New research papers on red meat consumption have stirred up controversy lately.1 The papers, published in the Annals of Internal Medicine, say that the average adult can continue to eat both red and processed meat at typical levels.2 This runs contrary to current recommendations to limit intake of meat.3 So does that mean that a diet low in meat is no longer the gold standard? Not exactly.

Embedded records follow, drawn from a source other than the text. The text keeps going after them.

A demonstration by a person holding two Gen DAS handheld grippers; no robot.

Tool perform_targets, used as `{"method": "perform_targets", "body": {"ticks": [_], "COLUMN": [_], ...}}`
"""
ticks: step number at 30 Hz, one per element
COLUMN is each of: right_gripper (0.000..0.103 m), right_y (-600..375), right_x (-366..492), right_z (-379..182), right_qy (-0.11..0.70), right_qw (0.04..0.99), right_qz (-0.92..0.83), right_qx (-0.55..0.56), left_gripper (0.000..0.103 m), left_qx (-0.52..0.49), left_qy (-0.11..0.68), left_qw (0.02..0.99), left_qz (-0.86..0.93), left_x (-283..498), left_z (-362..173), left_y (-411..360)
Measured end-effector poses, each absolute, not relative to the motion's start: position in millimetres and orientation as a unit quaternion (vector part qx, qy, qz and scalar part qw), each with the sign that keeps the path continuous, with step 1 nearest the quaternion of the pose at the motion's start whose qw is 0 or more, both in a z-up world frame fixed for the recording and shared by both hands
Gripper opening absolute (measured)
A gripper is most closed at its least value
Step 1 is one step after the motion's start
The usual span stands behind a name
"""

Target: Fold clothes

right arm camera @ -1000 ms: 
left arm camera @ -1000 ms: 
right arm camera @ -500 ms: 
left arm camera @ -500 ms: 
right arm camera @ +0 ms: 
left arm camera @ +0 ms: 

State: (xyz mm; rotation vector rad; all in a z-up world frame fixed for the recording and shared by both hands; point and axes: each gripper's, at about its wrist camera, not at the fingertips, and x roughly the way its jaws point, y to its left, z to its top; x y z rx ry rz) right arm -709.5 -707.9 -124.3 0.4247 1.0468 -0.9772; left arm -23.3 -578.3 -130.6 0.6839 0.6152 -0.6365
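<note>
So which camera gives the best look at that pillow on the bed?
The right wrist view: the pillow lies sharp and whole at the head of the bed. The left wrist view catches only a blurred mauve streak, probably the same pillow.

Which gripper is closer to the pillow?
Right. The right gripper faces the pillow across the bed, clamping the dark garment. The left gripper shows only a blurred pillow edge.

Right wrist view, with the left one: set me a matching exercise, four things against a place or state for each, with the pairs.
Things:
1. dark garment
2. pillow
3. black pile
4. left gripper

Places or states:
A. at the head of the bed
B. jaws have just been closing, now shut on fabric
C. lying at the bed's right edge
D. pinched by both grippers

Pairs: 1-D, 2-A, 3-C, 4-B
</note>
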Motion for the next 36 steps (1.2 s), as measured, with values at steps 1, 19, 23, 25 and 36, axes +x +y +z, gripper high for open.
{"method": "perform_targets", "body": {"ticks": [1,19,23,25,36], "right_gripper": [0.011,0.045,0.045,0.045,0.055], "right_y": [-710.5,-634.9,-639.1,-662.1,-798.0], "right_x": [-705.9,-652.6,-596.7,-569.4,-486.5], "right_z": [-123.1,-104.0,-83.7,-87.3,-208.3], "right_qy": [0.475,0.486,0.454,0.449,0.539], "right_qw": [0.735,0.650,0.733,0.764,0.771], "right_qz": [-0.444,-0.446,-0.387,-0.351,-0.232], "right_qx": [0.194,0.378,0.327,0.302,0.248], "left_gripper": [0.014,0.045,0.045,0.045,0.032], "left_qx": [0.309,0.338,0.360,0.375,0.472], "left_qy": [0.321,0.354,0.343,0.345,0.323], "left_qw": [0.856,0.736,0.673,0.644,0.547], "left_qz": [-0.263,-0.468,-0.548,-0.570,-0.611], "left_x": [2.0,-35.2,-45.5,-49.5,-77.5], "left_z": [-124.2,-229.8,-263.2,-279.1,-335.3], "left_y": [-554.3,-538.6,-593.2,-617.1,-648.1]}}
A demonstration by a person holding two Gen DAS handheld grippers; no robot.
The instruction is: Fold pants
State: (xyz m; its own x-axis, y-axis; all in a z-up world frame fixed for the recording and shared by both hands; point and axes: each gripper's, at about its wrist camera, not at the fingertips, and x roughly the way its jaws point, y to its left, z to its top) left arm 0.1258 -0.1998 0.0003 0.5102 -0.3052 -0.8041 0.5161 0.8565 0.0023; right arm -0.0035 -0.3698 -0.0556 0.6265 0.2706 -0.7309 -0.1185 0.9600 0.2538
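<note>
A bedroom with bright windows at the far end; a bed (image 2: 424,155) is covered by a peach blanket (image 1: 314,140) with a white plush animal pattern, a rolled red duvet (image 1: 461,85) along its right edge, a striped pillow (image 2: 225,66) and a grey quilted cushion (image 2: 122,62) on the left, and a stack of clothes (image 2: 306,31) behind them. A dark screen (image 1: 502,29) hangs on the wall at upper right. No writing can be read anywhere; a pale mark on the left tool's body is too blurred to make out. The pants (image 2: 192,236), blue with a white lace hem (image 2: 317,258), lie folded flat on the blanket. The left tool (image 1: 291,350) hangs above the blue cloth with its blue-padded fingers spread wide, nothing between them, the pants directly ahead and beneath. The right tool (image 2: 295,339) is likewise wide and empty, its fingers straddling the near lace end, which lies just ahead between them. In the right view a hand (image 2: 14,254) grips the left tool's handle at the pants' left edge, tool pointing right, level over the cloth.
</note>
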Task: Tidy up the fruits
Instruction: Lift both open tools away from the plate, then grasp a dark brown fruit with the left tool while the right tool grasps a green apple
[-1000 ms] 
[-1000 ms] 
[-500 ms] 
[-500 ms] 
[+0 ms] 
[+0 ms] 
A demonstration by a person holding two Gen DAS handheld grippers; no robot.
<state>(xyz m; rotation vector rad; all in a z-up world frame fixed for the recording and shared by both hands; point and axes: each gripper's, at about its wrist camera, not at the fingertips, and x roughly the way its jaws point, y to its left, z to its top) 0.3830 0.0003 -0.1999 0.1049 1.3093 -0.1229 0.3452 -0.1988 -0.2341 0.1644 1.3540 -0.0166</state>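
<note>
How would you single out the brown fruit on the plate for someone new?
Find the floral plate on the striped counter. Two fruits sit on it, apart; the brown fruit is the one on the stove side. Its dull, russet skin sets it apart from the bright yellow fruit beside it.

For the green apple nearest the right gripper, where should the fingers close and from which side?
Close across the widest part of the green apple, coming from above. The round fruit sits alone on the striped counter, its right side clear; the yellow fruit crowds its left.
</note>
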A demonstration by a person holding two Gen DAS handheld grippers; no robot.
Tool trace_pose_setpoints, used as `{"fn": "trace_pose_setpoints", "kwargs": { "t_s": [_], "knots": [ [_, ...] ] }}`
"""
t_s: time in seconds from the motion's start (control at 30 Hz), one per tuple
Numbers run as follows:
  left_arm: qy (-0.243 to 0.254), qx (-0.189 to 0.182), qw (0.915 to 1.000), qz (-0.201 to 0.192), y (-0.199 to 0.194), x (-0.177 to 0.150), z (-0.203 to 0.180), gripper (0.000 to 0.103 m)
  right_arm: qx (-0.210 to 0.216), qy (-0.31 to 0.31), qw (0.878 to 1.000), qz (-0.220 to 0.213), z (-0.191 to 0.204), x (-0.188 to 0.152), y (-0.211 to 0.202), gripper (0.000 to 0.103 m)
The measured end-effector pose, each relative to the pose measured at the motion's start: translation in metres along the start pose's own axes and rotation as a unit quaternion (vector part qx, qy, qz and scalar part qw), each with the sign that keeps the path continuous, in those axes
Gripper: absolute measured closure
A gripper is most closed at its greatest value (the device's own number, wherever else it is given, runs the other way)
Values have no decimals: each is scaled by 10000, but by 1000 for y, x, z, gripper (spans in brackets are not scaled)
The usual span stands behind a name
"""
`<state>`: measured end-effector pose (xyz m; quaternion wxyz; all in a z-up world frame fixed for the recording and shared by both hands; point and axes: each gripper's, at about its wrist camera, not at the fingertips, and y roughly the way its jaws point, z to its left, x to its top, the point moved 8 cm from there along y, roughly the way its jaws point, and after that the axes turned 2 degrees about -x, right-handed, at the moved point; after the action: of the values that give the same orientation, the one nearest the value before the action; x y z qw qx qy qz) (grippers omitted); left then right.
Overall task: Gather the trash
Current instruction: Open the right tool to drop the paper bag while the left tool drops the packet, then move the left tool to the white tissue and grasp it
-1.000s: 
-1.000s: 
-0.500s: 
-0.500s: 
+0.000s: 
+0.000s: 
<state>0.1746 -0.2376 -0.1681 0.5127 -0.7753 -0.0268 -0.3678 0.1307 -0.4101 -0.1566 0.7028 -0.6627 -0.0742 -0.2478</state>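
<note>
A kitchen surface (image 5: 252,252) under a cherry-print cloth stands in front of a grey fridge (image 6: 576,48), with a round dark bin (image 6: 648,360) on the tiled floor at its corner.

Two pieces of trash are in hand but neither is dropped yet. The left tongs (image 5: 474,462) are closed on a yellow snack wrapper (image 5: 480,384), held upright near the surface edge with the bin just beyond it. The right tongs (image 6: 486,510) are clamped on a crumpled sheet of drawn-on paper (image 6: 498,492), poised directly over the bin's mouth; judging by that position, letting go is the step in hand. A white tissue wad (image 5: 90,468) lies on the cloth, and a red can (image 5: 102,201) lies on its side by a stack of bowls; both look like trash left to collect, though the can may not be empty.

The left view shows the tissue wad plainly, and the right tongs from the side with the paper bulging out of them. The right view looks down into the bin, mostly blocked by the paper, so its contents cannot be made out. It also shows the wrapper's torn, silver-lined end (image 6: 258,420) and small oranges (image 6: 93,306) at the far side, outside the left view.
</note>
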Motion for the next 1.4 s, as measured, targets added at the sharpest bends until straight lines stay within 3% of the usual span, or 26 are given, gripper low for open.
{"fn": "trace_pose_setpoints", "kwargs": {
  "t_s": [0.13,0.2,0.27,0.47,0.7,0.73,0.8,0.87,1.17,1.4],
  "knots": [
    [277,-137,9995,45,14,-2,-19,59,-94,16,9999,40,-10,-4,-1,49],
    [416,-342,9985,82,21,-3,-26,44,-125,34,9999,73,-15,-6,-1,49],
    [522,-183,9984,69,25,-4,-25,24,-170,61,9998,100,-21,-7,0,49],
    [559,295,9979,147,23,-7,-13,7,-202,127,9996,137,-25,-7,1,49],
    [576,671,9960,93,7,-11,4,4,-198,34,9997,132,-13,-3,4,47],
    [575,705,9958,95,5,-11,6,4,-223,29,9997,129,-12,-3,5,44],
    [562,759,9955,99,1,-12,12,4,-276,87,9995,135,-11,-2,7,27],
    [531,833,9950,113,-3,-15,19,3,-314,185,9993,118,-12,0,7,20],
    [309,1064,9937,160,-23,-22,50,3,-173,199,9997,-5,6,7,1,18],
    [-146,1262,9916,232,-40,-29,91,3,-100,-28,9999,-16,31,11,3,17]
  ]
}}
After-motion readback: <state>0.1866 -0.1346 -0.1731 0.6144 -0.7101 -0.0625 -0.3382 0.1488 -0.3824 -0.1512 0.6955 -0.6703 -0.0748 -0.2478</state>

Current guidelines say that our diets should be high in plant-based foods and low in red and processed meats. This is based on evidence from several randomized, controlled studies that have found that consuming red and processed meat increases the risk of cancer, cardiovascular disease, diabetes and premature death. The new papers, which were based on a new review of existing studies and said that there is not enough evidence to prove these links, are highly controversial. Several health organizations are protesting these findings and pointing out numerous issues, including the omittance of studies that would have supported the recommendations to reduce meat intake, and one of the author’s past ties to the meat industry.4

Because these recommendations run contrary to current guidelines, it’s a wise idea to continue to cut down on red and processed meat. In fact, studies have found that people on a vegetarian diet have a lower risk of obesity, hypertension, diabetes and cardiovascular disease.5 While a plant-based diet may be ideal, the truth is that cutting out meat completely can be difficult for social and emotional reasons. If that is the case for you, you can still get many of these health benefits by following current guidelines. A common recommendation is to eat three or less portions of red meat a week. When it comes to processed meat (like sausage, bacon and salami) it is best to consume as little as possible.6

But instead of focusing on what not to eat, aim for eating mostly plant-based, minimally-processed food. You will find that you enjoy your food more when you focus on what to add instead of what to reduce. Eat a great variety of fruit and vegetables so that you can get all the vitamins and minerals your body needs. Whole grains and legumes provide many health benefits, including fiber. If you eat animal protein, choose small amounts of organic, unprocessed meat. Vegetarians should keep in mind that some meat substitute products also can be highly processed.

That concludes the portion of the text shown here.